-------- Record excerpts --------

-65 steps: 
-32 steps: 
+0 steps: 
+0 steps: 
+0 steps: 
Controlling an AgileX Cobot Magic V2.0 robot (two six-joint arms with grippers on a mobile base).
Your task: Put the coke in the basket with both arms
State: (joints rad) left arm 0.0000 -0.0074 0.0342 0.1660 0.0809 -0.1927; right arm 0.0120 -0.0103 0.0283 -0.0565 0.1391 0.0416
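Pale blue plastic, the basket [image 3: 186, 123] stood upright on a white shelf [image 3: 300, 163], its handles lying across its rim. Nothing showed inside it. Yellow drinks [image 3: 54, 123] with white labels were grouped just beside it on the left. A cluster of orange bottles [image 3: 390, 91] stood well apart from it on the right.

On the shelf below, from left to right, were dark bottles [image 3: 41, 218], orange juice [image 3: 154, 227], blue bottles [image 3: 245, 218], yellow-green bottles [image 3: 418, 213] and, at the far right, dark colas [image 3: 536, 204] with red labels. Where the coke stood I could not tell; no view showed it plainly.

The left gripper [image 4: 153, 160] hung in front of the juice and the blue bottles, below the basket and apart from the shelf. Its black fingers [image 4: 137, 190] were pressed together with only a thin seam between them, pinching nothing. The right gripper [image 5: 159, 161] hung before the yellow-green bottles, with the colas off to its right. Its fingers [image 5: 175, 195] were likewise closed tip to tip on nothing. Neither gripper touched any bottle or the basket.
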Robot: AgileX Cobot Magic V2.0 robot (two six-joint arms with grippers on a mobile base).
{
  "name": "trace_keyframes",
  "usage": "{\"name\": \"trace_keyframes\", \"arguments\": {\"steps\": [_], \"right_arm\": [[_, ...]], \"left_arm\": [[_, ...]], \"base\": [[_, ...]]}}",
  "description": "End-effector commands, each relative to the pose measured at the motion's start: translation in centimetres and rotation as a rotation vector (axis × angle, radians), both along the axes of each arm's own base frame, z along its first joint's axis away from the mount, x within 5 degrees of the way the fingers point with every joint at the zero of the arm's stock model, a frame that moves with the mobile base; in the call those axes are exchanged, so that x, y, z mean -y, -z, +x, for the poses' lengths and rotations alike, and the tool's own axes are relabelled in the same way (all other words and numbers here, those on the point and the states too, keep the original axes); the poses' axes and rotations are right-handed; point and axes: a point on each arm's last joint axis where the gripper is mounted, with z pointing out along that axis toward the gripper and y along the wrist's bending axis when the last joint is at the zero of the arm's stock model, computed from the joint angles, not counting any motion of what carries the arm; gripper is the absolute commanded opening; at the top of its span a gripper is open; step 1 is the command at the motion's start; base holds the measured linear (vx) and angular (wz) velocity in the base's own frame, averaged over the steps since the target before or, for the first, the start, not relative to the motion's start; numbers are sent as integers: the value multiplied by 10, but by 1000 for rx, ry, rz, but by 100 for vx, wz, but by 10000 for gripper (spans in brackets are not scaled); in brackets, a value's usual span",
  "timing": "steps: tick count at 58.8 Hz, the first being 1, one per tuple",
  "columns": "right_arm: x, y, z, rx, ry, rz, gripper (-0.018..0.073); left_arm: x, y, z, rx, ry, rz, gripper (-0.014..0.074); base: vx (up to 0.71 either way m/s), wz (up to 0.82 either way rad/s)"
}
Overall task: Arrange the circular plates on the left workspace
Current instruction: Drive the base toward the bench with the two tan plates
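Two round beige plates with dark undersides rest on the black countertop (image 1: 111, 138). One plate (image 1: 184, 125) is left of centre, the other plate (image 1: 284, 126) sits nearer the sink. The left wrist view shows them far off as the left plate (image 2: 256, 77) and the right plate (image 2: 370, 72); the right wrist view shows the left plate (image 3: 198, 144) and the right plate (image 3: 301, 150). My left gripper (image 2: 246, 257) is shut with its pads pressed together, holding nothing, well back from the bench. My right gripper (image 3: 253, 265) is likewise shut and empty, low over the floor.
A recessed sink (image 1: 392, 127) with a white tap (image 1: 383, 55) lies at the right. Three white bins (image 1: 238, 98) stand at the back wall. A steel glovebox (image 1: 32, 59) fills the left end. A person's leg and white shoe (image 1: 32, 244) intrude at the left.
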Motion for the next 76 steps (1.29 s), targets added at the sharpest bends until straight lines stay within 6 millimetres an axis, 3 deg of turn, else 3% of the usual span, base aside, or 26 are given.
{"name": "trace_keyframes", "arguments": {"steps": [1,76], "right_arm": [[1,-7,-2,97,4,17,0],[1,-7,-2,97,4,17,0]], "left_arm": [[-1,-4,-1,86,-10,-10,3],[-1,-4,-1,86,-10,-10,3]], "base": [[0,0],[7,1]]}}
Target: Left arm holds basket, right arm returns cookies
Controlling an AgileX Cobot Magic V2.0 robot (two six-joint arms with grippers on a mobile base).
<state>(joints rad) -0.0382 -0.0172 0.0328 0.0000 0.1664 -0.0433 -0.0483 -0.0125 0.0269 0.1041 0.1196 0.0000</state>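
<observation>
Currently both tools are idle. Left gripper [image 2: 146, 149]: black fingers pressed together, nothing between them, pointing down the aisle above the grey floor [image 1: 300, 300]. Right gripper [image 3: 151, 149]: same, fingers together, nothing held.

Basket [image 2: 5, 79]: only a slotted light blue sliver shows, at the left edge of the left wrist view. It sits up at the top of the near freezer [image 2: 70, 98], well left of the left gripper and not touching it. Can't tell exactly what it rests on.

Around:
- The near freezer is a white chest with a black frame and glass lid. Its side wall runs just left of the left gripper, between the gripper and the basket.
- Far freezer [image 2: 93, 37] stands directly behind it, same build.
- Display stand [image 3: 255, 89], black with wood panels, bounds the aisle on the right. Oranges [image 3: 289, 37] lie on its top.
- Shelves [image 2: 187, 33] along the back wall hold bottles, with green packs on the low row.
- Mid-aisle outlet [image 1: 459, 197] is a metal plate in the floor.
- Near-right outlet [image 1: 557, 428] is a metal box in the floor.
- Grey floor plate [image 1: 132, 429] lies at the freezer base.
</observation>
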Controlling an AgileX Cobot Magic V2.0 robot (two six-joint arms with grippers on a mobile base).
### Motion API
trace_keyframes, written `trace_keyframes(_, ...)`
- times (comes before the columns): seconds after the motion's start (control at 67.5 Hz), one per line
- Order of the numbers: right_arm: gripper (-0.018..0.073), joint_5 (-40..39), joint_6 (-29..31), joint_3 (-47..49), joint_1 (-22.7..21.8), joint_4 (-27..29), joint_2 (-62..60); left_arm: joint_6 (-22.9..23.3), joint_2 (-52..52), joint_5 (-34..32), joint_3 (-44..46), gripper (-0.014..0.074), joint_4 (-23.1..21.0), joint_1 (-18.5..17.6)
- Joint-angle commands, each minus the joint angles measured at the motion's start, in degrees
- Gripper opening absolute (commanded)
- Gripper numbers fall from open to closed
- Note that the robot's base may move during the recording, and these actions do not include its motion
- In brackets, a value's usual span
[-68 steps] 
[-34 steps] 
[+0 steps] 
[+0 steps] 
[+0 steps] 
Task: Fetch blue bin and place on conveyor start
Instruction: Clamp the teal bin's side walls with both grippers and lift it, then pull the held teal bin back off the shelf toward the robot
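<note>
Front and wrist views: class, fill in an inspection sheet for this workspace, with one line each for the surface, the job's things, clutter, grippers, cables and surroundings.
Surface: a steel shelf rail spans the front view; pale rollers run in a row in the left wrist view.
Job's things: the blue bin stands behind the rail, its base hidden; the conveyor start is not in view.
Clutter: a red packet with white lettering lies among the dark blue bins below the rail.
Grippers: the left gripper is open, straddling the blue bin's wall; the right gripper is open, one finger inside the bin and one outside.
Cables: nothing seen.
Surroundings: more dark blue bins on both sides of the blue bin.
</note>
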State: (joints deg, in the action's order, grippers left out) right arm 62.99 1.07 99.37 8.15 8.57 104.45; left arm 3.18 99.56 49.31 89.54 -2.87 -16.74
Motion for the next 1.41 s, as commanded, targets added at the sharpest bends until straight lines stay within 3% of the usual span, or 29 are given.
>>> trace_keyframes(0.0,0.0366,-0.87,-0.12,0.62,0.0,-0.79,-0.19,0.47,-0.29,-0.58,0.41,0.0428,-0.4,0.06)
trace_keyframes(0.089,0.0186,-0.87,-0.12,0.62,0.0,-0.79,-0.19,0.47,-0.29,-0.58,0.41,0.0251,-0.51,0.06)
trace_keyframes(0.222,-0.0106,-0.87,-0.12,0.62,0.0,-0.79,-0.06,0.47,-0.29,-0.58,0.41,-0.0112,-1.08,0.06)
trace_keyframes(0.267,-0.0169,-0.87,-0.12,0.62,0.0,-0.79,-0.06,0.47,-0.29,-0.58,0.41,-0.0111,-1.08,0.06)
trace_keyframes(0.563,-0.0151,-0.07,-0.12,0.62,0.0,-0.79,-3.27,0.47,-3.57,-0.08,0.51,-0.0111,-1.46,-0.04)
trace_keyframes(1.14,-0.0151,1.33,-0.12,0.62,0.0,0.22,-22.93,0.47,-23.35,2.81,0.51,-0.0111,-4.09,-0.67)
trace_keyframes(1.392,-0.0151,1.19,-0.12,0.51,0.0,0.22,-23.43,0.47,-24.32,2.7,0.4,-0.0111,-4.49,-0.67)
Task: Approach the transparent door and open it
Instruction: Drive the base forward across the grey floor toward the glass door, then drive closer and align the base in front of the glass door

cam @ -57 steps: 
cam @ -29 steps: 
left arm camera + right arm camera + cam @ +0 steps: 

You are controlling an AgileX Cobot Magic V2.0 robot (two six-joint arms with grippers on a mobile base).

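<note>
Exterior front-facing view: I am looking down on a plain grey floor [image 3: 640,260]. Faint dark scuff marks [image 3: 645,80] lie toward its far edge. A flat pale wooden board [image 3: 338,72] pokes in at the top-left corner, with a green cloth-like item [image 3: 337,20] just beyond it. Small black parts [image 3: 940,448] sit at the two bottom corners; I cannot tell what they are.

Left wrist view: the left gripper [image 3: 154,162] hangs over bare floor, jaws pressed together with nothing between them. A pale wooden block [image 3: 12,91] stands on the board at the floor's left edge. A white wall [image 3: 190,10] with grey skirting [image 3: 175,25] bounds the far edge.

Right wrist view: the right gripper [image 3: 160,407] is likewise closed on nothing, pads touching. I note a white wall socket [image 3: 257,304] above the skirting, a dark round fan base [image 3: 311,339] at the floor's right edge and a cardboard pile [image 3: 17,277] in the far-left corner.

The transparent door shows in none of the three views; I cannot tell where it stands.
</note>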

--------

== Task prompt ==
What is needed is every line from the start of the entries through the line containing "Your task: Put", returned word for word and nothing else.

== Response to the exercise ==
-65 steps: 
-32 steps: 
+0 steps: 
+0 steps: 
+0 steps: 
Controlling an AgileX Cobot Magic V2.0 robot (two six-joint arms with grippers on a mobile base).
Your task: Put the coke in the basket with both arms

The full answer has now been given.